What you need to produce is the complete listing, repeated exactly.

» GIVEN INFORMATION
= = =

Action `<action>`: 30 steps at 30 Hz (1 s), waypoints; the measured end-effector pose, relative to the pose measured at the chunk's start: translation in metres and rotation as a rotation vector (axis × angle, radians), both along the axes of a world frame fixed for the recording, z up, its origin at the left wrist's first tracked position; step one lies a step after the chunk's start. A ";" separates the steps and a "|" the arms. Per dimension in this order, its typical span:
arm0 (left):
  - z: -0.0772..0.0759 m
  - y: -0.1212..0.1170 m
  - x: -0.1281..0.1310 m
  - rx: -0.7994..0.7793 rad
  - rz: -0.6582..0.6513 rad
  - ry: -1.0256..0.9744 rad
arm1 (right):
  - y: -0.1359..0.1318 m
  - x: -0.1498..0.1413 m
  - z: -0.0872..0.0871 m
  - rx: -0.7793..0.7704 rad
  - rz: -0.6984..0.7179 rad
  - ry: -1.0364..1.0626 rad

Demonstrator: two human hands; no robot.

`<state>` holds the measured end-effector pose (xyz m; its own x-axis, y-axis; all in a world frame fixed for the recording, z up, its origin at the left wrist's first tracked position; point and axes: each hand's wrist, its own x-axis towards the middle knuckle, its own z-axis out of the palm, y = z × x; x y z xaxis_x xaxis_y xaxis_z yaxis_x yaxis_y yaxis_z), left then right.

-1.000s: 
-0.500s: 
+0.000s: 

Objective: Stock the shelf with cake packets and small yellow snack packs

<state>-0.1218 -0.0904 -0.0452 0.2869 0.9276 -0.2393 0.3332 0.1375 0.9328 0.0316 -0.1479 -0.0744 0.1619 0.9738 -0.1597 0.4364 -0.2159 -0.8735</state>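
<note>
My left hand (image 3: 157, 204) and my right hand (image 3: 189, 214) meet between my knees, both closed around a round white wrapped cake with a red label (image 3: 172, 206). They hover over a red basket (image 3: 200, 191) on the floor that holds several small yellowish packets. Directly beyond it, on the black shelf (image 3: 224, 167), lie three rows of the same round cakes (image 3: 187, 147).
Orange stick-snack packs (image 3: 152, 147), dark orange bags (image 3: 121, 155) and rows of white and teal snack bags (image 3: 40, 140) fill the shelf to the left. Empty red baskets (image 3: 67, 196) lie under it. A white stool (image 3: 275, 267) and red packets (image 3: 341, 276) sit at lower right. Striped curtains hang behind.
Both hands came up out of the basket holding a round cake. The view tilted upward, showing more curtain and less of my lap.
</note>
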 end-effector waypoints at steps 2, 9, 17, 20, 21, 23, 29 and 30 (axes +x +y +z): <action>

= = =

» RESPONSE TO THIS EXERCISE
Action `<action>`: 30 steps at 30 Hz (1 s), waypoints; the measured end-effector pose, relative to the pose measured at the chunk's start: translation in metres and rotation as a rotation vector (axis × angle, radians), both along the axes of a world frame fixed for the recording, z up, its origin at the left wrist's first tracked position; step one lies a step after the chunk's start. A ";" separates the steps and a "|" the arms. Per dimension in this order, its typical span:
arm0 (left):
  - z: -0.0772..0.0759 m
  - y: -0.1212..0.1170 m
  - x: -0.1281..0.1310 m
  - rx: -0.7994..0.7793 rad
  - rz: -0.6582..0.6513 rad
  - ry: -1.0256..0.9744 rad
arm1 (right):
  - y: -0.1359..0.1318 m
  - x: -0.1498..0.1413 m
  - z: -0.0872..0.0871 m
  - rx: -0.7793..0.7704 rad
  - rz: -0.6984..0.7179 rad
  - ry: -1.0364..1.0626 rad

Demonstrator: two human hands; no robot.

`<state>` holds the measured end-effector pose (xyz m; its own x-axis, y-axis; all in a world frame fixed for the recording, z up, its origin at the left wrist's first tracked position; point and axes: each hand's wrist, its own x-axis towards the middle knuckle, its own z-axis out of the palm, y = z × x; x y z xaxis_x xaxis_y xaxis_z yaxis_x yaxis_y yaxis_z), left then right.

-1.000s: 
-0.500s: 
+0.000s: 

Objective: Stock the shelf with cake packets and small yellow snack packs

<state>-0.1218 -0.0904 -0.0452 0.2869 0.9276 -0.2393 0.3332 0.1375 0.9328 0.0316 -0.1479 -0.0744 0.1619 0.9738 -0.1597 0.4364 -0.2159 -0.8735</state>
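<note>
My left hand (image 3: 157, 204) and my right hand (image 3: 189, 214) meet between my knees, both closed around a round white wrapped cake with a red label (image 3: 172, 206). They hover over a red basket (image 3: 200, 191) on the floor that holds several small yellowish packets. Directly beyond it, on the black shelf (image 3: 224, 167), lie three rows of the same round cakes (image 3: 187, 147).
Orange stick-snack packs (image 3: 152, 147), dark orange bags (image 3: 121, 155) and rows of white and teal snack bags (image 3: 40, 140) fill the shelf to the left. Empty red baskets (image 3: 67, 196) lie under it. A white stool (image 3: 275, 267) and red packets (image 3: 341, 276) sit at lower right. Striped curtains hang behind.
Both hands came up out of the basket holding a round cake. The view tilted upward, showing more curtain and less of my lap.
</note>
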 end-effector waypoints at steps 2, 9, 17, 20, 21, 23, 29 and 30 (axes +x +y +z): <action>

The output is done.